Shaw was a Vancouver, Wash., World War II veteran who served with Sgt. Rice in the South Pacific. After the war, the two men kept in touch by writing letters. Shaw learned that day from a newspaper story why he hadn’t heard from his buddy in an unusually long time.
Sgt. Rice had been killed in Korea on the Pusan perimeter near Tabu-Dong on Sept. 6, 1950. He was leading a squad of riflemen on a “most hazardous” mission.
“While diverting the enemy from close range contact…he himself became the target and was killed,” the St. Augustine Indian Mission’s Trumpet Call reported. He left a wife, three small children, his mother, brothers, sisters, other family members, many friends and Army buddies.
The newspaper story’s focus, however, was not Sgt. Rice’s heroism but rather, as Shaw described it, “the trouble in Sioux City.”
Memorial Park, a private cemetery at the southeast edge of Sioux City, had halted the Tuesday, Aug. 28, 1951, burial of Sgt. Rice just before his casket was to be lowered into the grave. Why? Cemetery bylaws restricted burials to “Caucasians only.” Sgt. Rice was a Winnebago Indian. A different final resting place would have to be found for the soldier who had sacrificed his life in a “bleak, wet valley” thousands of miles from home.
News of the war hero’s halted burial spread throughout the country, all the way to the White House. It enraged residents of Sioux City, the nearby Winnebago Reservation and citizens throughout the nation. How could a soldier who had given his life for our country be treated with such utter disrespect?

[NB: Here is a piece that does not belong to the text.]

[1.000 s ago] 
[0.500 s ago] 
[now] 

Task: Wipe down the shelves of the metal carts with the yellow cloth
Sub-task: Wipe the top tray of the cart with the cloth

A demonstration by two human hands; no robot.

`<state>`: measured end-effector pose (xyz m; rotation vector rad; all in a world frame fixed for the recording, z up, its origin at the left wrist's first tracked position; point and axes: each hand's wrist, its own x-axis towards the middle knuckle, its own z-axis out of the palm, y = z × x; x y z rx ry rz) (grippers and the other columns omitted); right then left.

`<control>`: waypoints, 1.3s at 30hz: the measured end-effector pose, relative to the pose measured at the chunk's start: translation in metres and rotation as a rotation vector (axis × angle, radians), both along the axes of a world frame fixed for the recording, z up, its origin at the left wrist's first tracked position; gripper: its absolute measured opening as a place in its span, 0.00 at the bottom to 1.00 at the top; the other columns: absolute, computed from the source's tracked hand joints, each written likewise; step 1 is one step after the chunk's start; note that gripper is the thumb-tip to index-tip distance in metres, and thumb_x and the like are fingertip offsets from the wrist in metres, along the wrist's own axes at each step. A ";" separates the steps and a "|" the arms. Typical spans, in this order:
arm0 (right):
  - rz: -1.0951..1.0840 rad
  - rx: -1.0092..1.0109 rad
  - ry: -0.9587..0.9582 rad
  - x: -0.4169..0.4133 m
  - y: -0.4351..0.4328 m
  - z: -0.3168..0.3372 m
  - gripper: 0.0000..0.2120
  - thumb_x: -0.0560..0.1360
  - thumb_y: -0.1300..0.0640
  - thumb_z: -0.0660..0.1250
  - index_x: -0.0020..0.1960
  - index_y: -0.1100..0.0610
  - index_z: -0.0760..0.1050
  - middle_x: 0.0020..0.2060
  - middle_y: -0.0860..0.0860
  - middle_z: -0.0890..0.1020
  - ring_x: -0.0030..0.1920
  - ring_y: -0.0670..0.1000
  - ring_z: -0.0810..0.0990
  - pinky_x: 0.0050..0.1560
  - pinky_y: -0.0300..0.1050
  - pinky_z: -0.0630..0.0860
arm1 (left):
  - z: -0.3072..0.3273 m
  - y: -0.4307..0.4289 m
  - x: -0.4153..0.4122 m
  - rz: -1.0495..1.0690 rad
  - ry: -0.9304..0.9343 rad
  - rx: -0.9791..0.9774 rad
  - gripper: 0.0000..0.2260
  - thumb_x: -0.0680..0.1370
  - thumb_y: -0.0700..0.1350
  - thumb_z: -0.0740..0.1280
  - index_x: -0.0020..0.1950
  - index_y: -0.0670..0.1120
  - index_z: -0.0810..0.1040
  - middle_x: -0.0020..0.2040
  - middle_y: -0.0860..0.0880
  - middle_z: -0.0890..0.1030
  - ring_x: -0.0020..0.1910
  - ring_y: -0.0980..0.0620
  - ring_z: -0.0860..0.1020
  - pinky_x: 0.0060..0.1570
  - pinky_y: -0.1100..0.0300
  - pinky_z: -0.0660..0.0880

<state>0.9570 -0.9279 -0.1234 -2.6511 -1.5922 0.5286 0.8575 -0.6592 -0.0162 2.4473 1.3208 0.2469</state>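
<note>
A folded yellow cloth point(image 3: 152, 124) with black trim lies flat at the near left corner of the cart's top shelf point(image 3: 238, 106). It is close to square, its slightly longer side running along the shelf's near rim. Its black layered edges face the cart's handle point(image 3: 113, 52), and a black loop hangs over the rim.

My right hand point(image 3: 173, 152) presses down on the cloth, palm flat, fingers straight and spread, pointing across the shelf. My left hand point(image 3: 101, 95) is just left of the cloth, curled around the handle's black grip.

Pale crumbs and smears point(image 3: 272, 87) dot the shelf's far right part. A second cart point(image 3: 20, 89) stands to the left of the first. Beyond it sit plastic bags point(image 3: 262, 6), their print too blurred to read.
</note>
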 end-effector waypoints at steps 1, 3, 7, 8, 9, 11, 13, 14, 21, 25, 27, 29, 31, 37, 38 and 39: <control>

Outside of family, friends and Army buddies, few had known of Sgt. John Rice before the “trouble in Sioux City.” Now his name and all that it stood for ignited a national call to honor him. Now his memory as a gentleman, a “perfect soldier” and a great American compelled a local and national examination of conscience about justice, decency and the meaning of democracy.
John Raymond Rice was born on April 25, 1914, and grew up on the Winnebago Reservation in Northeast Nebraska, 20 miles southwest of Sioux City, Iowa. His Indian name was “Kay-La-Che-Manika” or “Walking in the Blue Sky.” He attended school at St. Augustine Indian Mission in Winnebago, and the Indian boarding school in Genoa, Neb.
As a teen-ager and young adult, he farmed and was an amateur boxer. He enlisted in the Army on Dec. 24, 1940. He was one of 25,000 Native Americans who served in WWII; some 22,000 on the front lines.
Sgt. Rice was assigned to the 32nd (Red Arrow) Division, fighting in campaigns for New Guinea and the Philippines. He was an infantry scout for three years. He was wounded and contracted malaria.
In February 1945, he married Evelyn Wilcox whose family farmed on the Winnebago Reservation. Evelyn had known John most of her life. She knew he loved the Army. Two months after he was discharged, he re-enlisted. For two years he served in an Army escort unit, accompanying deceased soldiers back to their homes for burial. Race was never an issue, according to Evelyn.
Sgt. Rice was stationed in Colorado Springs, Colo., Fort Sheridan, Ill., and served in Korea with the Eighth Regiment, First Cavalry Division. On Sept. 6, 1950, he was killed by enemy fire.